## Your goal
All of the data that appears below is to be given again precisely as written.

## Data shown
-- Opening Marker --
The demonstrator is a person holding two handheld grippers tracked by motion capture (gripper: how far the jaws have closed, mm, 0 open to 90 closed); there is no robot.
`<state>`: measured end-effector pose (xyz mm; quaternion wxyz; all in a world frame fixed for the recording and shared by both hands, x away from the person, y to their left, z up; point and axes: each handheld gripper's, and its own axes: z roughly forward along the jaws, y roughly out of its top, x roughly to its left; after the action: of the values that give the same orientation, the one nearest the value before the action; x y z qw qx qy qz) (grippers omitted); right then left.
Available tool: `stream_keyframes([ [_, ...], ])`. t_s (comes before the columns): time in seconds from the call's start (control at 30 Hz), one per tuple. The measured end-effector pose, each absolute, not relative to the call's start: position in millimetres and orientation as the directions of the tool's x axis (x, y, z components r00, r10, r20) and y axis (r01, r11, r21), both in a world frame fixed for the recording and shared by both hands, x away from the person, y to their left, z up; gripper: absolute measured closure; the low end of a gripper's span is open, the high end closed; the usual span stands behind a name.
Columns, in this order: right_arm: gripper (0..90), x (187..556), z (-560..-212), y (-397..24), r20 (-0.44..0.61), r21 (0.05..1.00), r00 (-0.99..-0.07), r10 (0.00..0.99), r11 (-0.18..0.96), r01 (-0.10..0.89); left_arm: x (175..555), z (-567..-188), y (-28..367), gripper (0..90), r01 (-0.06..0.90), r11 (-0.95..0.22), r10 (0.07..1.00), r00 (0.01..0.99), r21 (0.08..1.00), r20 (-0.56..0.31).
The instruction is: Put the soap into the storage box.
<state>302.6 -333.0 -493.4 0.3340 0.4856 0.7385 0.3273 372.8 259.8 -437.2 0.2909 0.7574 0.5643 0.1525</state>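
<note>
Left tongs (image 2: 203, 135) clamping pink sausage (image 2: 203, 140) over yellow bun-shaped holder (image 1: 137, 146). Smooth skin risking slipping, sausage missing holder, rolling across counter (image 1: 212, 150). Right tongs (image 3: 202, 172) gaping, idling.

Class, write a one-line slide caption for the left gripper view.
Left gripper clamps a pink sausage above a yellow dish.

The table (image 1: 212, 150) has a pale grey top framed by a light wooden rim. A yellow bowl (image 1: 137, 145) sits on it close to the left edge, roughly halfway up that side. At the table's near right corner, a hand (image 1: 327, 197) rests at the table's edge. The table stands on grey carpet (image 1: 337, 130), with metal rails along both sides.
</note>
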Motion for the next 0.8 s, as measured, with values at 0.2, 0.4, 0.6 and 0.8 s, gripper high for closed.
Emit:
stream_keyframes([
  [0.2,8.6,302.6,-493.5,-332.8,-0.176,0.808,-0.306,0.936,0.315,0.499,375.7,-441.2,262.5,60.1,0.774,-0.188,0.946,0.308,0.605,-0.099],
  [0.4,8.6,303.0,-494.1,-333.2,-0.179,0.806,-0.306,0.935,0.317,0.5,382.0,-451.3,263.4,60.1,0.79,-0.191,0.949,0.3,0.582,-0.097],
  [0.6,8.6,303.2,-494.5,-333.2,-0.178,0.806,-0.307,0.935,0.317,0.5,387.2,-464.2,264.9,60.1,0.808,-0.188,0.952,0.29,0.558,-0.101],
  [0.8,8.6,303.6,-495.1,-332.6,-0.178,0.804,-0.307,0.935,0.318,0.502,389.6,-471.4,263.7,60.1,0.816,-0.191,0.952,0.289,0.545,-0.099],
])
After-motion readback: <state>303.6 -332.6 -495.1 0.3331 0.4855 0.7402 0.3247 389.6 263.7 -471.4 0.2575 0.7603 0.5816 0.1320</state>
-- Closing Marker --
## Problem solution
The demonstrator is a person holding two handheld grippers tracked by motion capture (gripper: how far the jaws have closed, mm, 0 open to 90 closed); there is no robot.
`<state>`: measured end-effector pose (xyz mm; quaternion wxyz; all in a world frame fixed for the recording and shared by both hands, x away from the person, y to their left, z up; point and axes: each handheld gripper's, and its own axes: z roughly forward along the jaws, y roughly out of its top, x roughly to its left; after the action: of the values that give the same orientation, the one nearest the value before the action; x y z qw qx qy qz) (grippers omitted); right then left.
Available tool: `stream_keyframes([ [_, ...], ])`. t_s (comes before the columns): time in seconds from the call's start (control at 30 Hz), one per tuple. The measured end-effector pose, each absolute, not relative to the call's start: position in millimetres and orientation as the directions of the tool's x axis (x, y, z components r00, r10, r20) and y axis (r01, r11, r21), both in a world frame fixed for the recording and shared by both hands, x away from the person, y to their left, z up; gripper: absolute measured closure; the low end of a gripper's span is open, the high end closed; the usual span stands behind a name.
Columns, in this order: right_arm: gripper (0..90), x (187..556), z (-560..-212), y (-397..24), r20 (-0.44..0.61), r21 (0.05..1.00), r00 (-0.99..-0.07), r10 (0.00..0.99), r11 (-0.18..0.96), r01 (-0.10..0.89); left_arm: x (175..555), z (-567..-188), y (-28..367), gripper (0..90), r01 (-0.06..0.90), r11 (-0.95..0.22), r10 (0.07..1.00), r00 (0.01..0.99), r21 (0.08..1.00), r20 (-0.56..0.31).
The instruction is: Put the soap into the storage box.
<state>302.6 -333.0 -493.4 0.3340 0.4856 0.7385 0.3273 372.8 259.8 -437.2 0.2909 0.7574 0.5643 0.1525</state>
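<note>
Left tongs (image 2: 203, 135) clamping pink sausage (image 2: 203, 140) over yellow bun-shaped holder (image 1: 137, 146). Smooth skin risking slipping, sausage missing holder, rolling across counter (image 1: 212, 150). Right tongs (image 3: 202, 172) gaping, idling.

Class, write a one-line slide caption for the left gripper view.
Left gripper clamps a pink sausage above a yellow dish.

The table (image 1: 212, 150) has a pale grey top framed by a light wooden rim. A yellow bowl (image 1: 137, 145) sits on it close to the left edge, roughly halfway up that side. At the table's near right corner, a hand (image 1: 327, 197) rests at the table's edge. The table stands on grey carpet (image 1: 337, 130), with metal rails along both sides.
</note>
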Motion for the next 0.8 s, as measured, with values at 0.2, 0.4, 0.6 and 0.8 s, gripper high for closed.
Emit:
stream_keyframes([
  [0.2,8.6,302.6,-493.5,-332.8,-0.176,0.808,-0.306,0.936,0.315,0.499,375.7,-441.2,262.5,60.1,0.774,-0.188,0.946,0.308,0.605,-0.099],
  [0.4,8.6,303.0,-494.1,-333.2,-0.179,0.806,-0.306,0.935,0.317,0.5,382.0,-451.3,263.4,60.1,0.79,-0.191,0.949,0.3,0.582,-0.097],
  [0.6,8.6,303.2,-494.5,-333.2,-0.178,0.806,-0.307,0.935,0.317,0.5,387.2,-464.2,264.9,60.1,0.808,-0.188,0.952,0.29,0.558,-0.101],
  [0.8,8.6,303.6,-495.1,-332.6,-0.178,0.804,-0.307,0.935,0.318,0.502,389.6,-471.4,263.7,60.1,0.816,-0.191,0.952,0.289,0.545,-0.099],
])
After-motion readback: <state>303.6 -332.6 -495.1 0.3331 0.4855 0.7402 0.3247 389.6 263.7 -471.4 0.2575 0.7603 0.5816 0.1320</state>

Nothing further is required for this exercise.